Curcumin has ignited global interest as an elite drugable molecule, owing to its time-honoured pharmacological activities against diverse human ailments. Limited natural accessibility and poor oral bioavailability caused major hurdles in the curcumin-based drug development process. We report the first successful testimony of curcumin and its glucoside synthesis in Atropa belladonna hairy roots (HR) through metabolic engineering. Re-routing the inherent biosynthetic precursors of the phenylpropanoid pathway of A. belladonna by heterologous expression of key curcumin biosynthetic pathway genes (i.e., Diketide-CoA synthase-DCS and Curcumin synthase-CURS3) and glucosyltransferase gene (CaUGT2) resulted in the production of curcumin and its glucoside in HR clones. Under shake-flask cultivation, the PGD2-HR1clone bearing DCS/ CURS3 genes showed the maximum curcumin yield (180.62 ± 4.7 µg/g DW), while the highest content of curcumin monoglucoside(32.63 ± 2.27 µg/g DW) along with curcumin (67.89 ± 2.56 µg/g DW) were noted in the PGD3-HR3 clone co-expressing DCS/CURS3 and CaUGT2 genes. Bioreactor up-scaling showed yield improvements in the PGD2-HR1 (2.3 fold curcumin) and the PGD3-HR3 clone (0.9 and 1.65 folds of curcumin-monoglucosideand curcumin respectively). These findings proved the advantageous use of HR cultures as the production source for curcumin and its glucoside, which remained unexplored so far.

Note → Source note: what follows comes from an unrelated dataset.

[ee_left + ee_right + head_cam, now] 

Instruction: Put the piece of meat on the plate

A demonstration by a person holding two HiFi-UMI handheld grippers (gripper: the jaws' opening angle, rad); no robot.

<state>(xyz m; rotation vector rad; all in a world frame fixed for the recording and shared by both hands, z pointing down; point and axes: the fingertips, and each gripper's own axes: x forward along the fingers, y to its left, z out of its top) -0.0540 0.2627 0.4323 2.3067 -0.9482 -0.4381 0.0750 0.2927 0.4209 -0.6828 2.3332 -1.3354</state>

姜黄素作为一种优秀的可药物分子，由于其对各种人类疾病的悠久药理活性而引起了全球的兴趣。有限的自然可及性和较差的口服生物利用度在基于姜黄素的药物开发过程中造成了主要障碍。我们通过代谢工程报告了姜黄素及其糖苷在颠茄毛根 (HR) 中合成的第一个成功证据。重路由的苯丙素途径的固有生物合成的前体A.颠茄通过键姜黄素生物合成途径的基因的异源表达（即，二酮-CoA合酶- DCS和姜黄素合酶- CURS3和葡糖基因（）CaUGT2 ) 导致在 HR 克隆中产生姜黄素及其糖苷。在摇瓶培养下，携带DCS / CURS3基因的 PGD2-HR1clone表现出最大的姜黄素产量（180.62 ± 4.7 µg/g DW），而姜黄素单糖苷的含量最高（32.63 ± 2.27 µg/g DW）以及姜黄素（在共表达DCS / CURS3和CaUGT2的 PGD3-HR3 克隆中注意到 67.89 ± 2.56 µg/g DW）基因。生物反应器放大显示 PGD2-HR1（姜黄素 2.3 倍）和 PGD3-HR3 克隆（姜黄素-单糖苷和姜黄素分别为 0.9 和 1.65 倍）的产量提高。这些发现证明了将 HR 培养物用作姜黄素及其糖苷的生产来源的有利用途，到目前为止，这仍然是未开发的。